▸ Directions for this task
Filter the lines below, keeping each one that holds "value".
# # # #
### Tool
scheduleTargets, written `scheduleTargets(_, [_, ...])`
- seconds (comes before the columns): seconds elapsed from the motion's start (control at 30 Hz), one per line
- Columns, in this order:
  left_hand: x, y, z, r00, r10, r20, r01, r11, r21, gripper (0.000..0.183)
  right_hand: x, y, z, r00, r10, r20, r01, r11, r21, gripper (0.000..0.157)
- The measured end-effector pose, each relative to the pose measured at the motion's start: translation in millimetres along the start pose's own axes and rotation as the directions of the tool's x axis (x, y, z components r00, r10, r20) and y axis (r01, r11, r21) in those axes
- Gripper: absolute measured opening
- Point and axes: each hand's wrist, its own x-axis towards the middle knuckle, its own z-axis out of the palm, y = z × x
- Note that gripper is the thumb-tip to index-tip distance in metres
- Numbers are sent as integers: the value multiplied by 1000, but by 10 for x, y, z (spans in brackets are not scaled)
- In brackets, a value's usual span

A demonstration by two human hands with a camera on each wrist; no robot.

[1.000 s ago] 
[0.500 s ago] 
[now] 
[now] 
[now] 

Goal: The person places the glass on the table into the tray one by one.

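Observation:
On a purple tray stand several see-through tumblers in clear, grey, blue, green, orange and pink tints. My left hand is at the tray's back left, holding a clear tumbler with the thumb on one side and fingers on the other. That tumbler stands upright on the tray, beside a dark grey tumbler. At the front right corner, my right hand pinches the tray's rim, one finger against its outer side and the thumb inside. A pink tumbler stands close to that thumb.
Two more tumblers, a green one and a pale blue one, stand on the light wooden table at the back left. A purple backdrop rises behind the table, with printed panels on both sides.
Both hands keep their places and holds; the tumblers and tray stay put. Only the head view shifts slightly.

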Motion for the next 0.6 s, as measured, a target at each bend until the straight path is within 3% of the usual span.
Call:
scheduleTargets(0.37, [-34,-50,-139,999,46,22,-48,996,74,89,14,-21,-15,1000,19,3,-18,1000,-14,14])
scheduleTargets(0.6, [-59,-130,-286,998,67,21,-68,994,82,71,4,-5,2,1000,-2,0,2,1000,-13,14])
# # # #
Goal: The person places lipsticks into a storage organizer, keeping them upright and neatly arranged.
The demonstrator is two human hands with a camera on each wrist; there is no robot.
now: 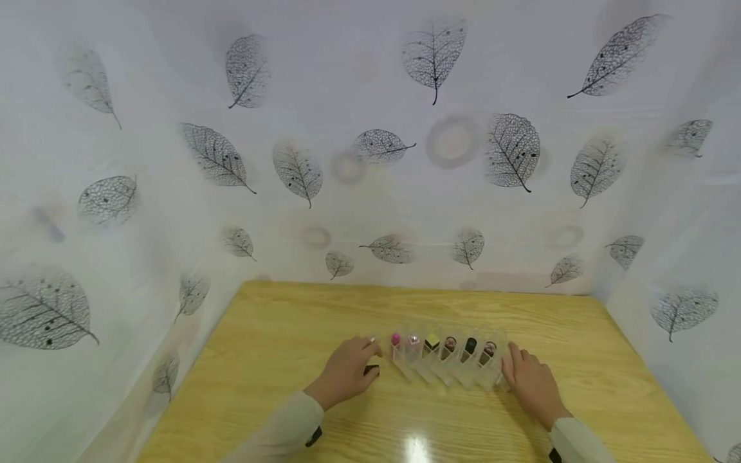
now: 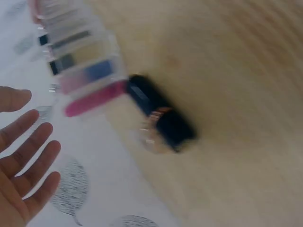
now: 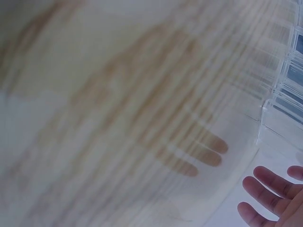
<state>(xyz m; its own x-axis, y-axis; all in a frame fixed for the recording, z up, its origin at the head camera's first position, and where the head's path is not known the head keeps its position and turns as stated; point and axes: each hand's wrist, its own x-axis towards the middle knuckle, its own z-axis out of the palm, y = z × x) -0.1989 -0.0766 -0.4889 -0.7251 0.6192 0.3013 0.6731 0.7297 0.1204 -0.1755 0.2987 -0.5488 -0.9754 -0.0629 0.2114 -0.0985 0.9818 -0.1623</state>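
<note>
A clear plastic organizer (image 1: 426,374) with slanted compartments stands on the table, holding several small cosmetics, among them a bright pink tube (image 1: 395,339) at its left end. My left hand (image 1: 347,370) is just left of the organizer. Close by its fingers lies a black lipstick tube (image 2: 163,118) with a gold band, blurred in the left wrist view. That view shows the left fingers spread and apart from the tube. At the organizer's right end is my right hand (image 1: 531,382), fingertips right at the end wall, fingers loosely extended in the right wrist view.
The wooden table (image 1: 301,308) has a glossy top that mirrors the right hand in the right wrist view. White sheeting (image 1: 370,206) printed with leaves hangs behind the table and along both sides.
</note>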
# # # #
▸ Exercise response
- Numbers are sent as integers: the value multiplied by 1000, but by 10 for x, y, z (spans in brackets are not scaled)
- In brackets, a value's usual span

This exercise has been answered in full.